Fish found that except for a small percentage of cognoscenti, people “didn’t care whether we were selling Guatemalan hue hue tanango or Java Estate.

But they were very interested in knowing whether their coffee tasted good.”

That’s the other half of Biggby’s formula. Behind the unpretentious orange “B” is some serious quality control.

Before he opened a single shop, Fish spent four months in 1994 in Seattle, hanging out with micro-roasters and coffee shop owners. He studied hand extraction (brewing) methods and other techniques that are standard at Biggby.

One of them is the wet foam method used to “velvetize” the milk in a latte.

“The milk and the air all pour out as a homogenized product, like a milk shake,” he explained. Not scalding the milk is also crucial. “Heat it naturally and the milk turns sweet, but if you hit a tipping point in temperature, it begins to deteriorate,” he said.

Using whipped cream with a higher fat content doesn’t hurt, either.

Fish also credits Biggby’s phenomenal growth to its upbeat, friendly staff. After hundreds of visits, I can’t recall seeing a sullen face at Biggby, but I had to ask Fish how they enforce slogans like “we exist to love people.”

“I wouldn’t use the word ‘enforce,’” he said. “That’s a little like” — he put on a German accent — ’You vill haff a good time.’” As it happens, the culture is self-selecting. If you can’t stomach Biggby’s steamed-up culture of love — check out its “beliefs” web page — don’t get in the kitchen. At Discovery Day events where potential franchisees learn about the chain, “we’re talking about love and happiness and friendship,” Fish said. “If that kind of language, freaks you out, we want you to sort yourself out.
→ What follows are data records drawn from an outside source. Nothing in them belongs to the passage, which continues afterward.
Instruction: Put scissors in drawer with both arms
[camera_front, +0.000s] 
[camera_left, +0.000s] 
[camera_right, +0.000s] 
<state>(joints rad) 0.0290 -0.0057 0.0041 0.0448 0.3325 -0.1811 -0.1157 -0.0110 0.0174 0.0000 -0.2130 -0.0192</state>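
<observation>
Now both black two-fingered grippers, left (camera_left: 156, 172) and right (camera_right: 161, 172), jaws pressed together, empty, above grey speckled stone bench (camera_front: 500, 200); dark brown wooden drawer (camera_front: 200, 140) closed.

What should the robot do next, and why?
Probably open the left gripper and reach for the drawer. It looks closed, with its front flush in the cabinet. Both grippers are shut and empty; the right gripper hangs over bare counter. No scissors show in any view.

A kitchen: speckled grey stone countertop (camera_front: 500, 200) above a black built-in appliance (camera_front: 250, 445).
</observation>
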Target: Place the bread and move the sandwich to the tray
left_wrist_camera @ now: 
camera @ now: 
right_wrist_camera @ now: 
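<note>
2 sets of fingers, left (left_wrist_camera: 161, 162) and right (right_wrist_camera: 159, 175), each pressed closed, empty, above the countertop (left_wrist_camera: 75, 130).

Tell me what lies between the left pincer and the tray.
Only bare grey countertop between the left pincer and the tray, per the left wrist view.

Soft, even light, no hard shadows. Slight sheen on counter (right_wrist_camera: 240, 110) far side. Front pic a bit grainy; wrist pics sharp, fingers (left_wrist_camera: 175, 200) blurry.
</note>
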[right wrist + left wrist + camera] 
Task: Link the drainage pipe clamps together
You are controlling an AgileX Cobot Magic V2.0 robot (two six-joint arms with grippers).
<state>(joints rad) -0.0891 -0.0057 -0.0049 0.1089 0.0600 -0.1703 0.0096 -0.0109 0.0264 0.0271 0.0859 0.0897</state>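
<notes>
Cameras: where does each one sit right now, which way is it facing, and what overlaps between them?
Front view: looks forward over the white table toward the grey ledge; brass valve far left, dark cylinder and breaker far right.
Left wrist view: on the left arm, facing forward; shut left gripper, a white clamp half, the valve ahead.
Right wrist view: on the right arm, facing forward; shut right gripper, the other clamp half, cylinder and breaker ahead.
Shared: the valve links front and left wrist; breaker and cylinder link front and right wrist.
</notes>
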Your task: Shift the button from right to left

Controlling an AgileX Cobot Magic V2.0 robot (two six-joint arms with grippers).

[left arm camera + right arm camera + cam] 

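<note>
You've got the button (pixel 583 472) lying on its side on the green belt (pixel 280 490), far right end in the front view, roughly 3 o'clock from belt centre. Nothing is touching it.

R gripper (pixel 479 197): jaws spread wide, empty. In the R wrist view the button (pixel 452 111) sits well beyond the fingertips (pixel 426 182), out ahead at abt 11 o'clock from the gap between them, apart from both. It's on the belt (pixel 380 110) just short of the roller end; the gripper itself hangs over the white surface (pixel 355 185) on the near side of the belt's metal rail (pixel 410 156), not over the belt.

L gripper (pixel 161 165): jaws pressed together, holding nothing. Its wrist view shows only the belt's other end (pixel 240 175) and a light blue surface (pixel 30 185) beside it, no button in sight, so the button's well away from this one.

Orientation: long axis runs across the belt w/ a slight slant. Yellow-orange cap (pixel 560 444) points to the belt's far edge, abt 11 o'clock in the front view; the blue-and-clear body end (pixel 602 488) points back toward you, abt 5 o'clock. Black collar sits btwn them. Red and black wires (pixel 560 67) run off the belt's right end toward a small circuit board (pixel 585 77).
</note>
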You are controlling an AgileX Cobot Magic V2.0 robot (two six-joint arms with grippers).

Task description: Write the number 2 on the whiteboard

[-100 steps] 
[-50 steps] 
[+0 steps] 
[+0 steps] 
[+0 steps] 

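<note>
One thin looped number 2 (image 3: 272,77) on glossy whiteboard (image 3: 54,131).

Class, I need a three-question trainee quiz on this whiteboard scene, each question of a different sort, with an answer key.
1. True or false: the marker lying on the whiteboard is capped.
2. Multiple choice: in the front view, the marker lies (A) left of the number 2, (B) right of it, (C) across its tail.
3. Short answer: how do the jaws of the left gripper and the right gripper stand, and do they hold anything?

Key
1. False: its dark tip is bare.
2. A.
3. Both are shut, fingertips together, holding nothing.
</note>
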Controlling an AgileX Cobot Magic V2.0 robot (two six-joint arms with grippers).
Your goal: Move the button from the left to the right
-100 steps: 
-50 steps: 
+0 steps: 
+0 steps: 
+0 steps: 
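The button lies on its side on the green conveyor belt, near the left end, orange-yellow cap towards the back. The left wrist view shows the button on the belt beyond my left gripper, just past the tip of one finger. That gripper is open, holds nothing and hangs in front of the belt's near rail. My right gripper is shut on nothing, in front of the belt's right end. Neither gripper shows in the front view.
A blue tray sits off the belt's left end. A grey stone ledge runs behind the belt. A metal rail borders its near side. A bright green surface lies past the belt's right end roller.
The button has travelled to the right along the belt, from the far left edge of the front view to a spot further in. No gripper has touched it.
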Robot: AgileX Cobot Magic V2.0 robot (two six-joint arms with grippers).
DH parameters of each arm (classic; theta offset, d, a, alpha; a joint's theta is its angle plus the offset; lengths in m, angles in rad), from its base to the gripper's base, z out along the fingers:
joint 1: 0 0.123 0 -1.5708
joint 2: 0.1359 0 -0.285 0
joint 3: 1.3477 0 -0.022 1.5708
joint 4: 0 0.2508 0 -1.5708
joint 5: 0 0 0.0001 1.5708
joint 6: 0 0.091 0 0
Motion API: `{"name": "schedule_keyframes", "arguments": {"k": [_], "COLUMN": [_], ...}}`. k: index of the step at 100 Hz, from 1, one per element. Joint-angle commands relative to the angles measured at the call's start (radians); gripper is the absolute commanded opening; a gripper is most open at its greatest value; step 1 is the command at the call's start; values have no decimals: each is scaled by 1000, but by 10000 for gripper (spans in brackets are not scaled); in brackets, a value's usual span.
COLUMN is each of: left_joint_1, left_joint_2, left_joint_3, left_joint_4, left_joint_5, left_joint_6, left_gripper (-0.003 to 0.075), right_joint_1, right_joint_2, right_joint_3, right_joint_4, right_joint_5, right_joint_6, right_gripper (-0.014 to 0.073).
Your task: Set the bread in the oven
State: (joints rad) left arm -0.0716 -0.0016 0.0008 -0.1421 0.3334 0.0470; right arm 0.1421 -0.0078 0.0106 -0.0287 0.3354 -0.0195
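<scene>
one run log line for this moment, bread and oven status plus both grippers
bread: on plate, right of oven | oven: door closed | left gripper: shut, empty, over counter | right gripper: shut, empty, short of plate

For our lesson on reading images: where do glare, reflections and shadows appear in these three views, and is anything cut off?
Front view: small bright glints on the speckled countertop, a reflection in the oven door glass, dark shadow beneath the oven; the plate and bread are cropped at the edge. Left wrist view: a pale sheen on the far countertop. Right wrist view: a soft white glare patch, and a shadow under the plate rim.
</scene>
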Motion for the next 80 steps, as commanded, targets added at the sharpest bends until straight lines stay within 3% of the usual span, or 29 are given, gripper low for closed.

If you dig it, you’re in.”

About 90 percent of Biggby shops are in Michigan, but the chain is making headway in Ohio, Indiana and Illiinois outside of Chicago. A few outliers in Florida, Texas, Kentucky and South Carolina are mostly owned by Michigan transplants.

Fish thought the limit was reached several times already, but “the finish line keeps moving,” he said.

At $110 million in annual sales, Biggby is averaging at about 15 percent growth a year, which means the company doubles in size every five years.

Fish and his team keep a sharp eye on the broader cultural and economic trends that drive business growth. Until now, Biggbys have popped up primarily along busy work routes or near retail centers, but retail is imploding fast and more people are working at home. In the near future, expect more Biggbys to be embedded in neighborhoods, where people can use them as places to work as well as socialize.

“It’s the place around the corner, rather than the place on the way to work or to Wal-Mart,” Fish said.

Finally, Fish admitted that almost 20 years after Starbucks’ snobbery had Paulie steaming, it’s time for Biggby to nudge into artisanal territory and offer products that are “a bit more mysterious to the average consumer.”

“It’s an elusive term, but the idea of ‘craft’ is getting more and more important to people,” Fish said. “We moved away from that, and now I find we’re coming back. People want to know a little more of the story behind what they’re drinking.”

About 15 Biggbys have already uncorked nitrogen cold brewed coffee. “You’d think you’ve died and gone to heaven,” Fish said.

Take is easy, Paulie. They still got just coffee.